=== Exercise instructions ===
Output the data word for word, dropping every image.

=== Data below ===
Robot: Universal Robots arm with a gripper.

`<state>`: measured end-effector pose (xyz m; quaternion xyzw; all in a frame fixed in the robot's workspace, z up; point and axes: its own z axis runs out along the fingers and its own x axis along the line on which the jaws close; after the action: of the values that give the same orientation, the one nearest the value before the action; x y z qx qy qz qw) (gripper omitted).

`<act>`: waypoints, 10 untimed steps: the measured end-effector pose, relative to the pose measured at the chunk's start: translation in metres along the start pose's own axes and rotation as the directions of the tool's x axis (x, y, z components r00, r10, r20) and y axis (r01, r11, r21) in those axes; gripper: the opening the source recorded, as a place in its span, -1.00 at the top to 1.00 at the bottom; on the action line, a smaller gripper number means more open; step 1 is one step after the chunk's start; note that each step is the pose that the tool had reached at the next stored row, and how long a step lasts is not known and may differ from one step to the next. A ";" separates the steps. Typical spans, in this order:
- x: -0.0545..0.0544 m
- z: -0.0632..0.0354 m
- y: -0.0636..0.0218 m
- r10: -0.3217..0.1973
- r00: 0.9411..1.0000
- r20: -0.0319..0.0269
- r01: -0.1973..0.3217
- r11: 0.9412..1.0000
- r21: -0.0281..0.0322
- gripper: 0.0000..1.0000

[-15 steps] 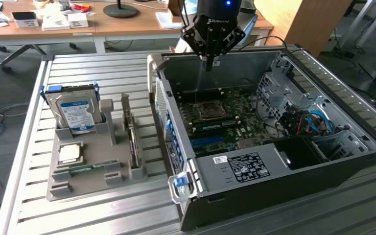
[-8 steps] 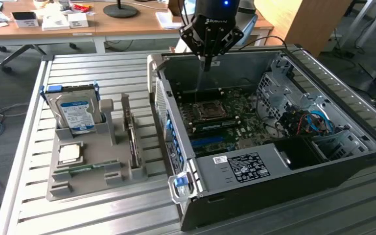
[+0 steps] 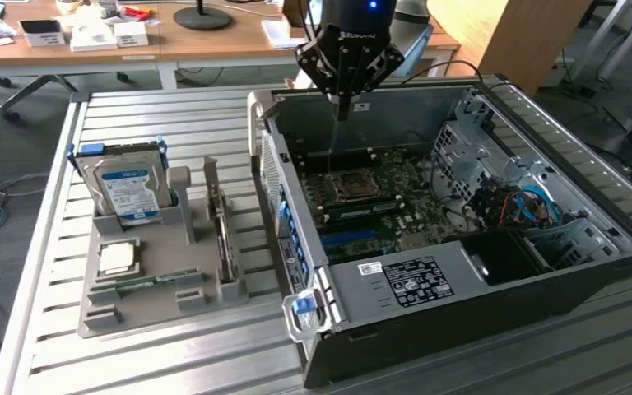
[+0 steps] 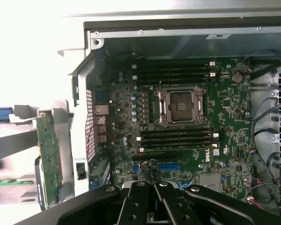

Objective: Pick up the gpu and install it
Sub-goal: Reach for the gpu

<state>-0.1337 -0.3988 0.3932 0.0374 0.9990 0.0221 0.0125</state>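
Note:
The gpu (image 3: 224, 234) stands on edge in a slot of the grey holder (image 3: 146, 309), at the exterior view's left of the open computer case (image 3: 404, 288). In the wrist view the gpu (image 4: 49, 159) appears as a green card beside the case's outer wall. My gripper (image 3: 341, 112) hangs over the case's back edge, above the motherboard (image 3: 388, 202) and well apart from the gpu. Its fingers (image 4: 139, 197) are shut with nothing between them, and the gripper (image 4: 153, 186) looks down on the motherboard (image 4: 187, 140) with its bare CPU socket (image 4: 180, 105).
The holder also carries a silver hard drive with a blue label (image 3: 127, 191), a CPU chip (image 3: 116, 257) and a green memory stick (image 3: 146, 284). Inside the case are a drive cage (image 3: 464, 152), loose cables (image 3: 519, 206) and a power supply (image 3: 415, 280). A cluttered desk (image 3: 129, 37) stands behind the slatted table.

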 end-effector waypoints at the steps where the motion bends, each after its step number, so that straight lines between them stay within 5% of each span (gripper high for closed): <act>1: 0.001 0.0000 -0.0001 0.000 1.000 0.000 0.000 1.000 0.000 0.79; 10: 0.010 -0.0003 -0.0007 0.000 1.000 0.000 0.000 1.000 0.000 0.79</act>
<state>-0.1433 -0.3989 0.3932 0.0374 0.9990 0.0221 0.0125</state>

=== Result of this exercise ===
Robot: Universal Robots arm with a gripper.

`<state>`: measured end-effector pose (xyz m; quaternion xyzw; all in a frame fixed in the robot's workspace, z up; point and axes: its own z axis runs out along the fingers and its own x axis along the line on which the jaws close; after the action: of the values that give the same orientation, the one nearest the value before the action; x y z qx qy qz qw) (gripper omitted).

`<act>`: waypoints, 10 untimed steps: the measured end-effector pose, relative to the pose measured at the chunk's start: translation in metres along the start pose's own axes and rotation as the directions of the tool's x axis (x, y, z components r00, r10, r20) and y axis (r01, r11, r21) in those axes; gripper: the opening the source recorded, as a place in its span, -1.00 at the top to 1.00 at the bottom; on the action line, a smaller gripper number means more open; step 1 is one step after the chunk's start; note that each step is the pose that the tool had reached at the next stored row, and how long a step lasts is not known and may differ from one step to the next. A ";" separates the steps. Typical spans, in this order:
- x: -0.0545..0.0544 m
- z: -0.0632..0.0354 m
- y: -0.0636..0.0218 m
- r10: -0.3217..0.1973
- r00: 0.9411..1.0000
- r20: -0.0319..0.0269
- r01: -0.1973..0.3217
- r11: 0.9412..1.0000
- r21: -0.0281..0.0322
- gripper: 0.0000..1.0000

[-15 steps] 
[-8 steps] 
[+0 steps] 
[+0 steps] 

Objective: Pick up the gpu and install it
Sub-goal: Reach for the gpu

<state>-0.1337 -0.3988 0.3932 0.0374 0.9990 0.0221 0.0125</state>
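Note:
The gpu (image 3: 224, 234) stands on edge in a slot of the grey holder (image 3: 146, 309), at the exterior view's left of the open computer case (image 3: 404, 288). In the wrist view the gpu (image 4: 49, 159) appears as a green card beside the case's outer wall. My gripper (image 3: 341, 112) hangs over the case's back edge, above the motherboard (image 3: 388, 202) and well apart from the gpu. Its fingers (image 4: 139, 197) are shut with nothing between them, and the gripper (image 4: 153, 186) looks down on the motherboard (image 4: 187, 140) with its bare CPU socket (image 4: 180, 105).
The holder also carries a silver hard drive with a blue label (image 3: 127, 191), a CPU chip (image 3: 116, 257) and a green memory stick (image 3: 146, 284). Inside the case are a drive cage (image 3: 464, 152), loose cables (image 3: 519, 206) and a power supply (image 3: 415, 280). A cluttered desk (image 3: 129, 37) stands behind the slatted table.
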
 end-effector waypoints at the steps where the motion bends, each after its step number, so that straight lines between them stay within 5% of each span (gripper high for closed): <act>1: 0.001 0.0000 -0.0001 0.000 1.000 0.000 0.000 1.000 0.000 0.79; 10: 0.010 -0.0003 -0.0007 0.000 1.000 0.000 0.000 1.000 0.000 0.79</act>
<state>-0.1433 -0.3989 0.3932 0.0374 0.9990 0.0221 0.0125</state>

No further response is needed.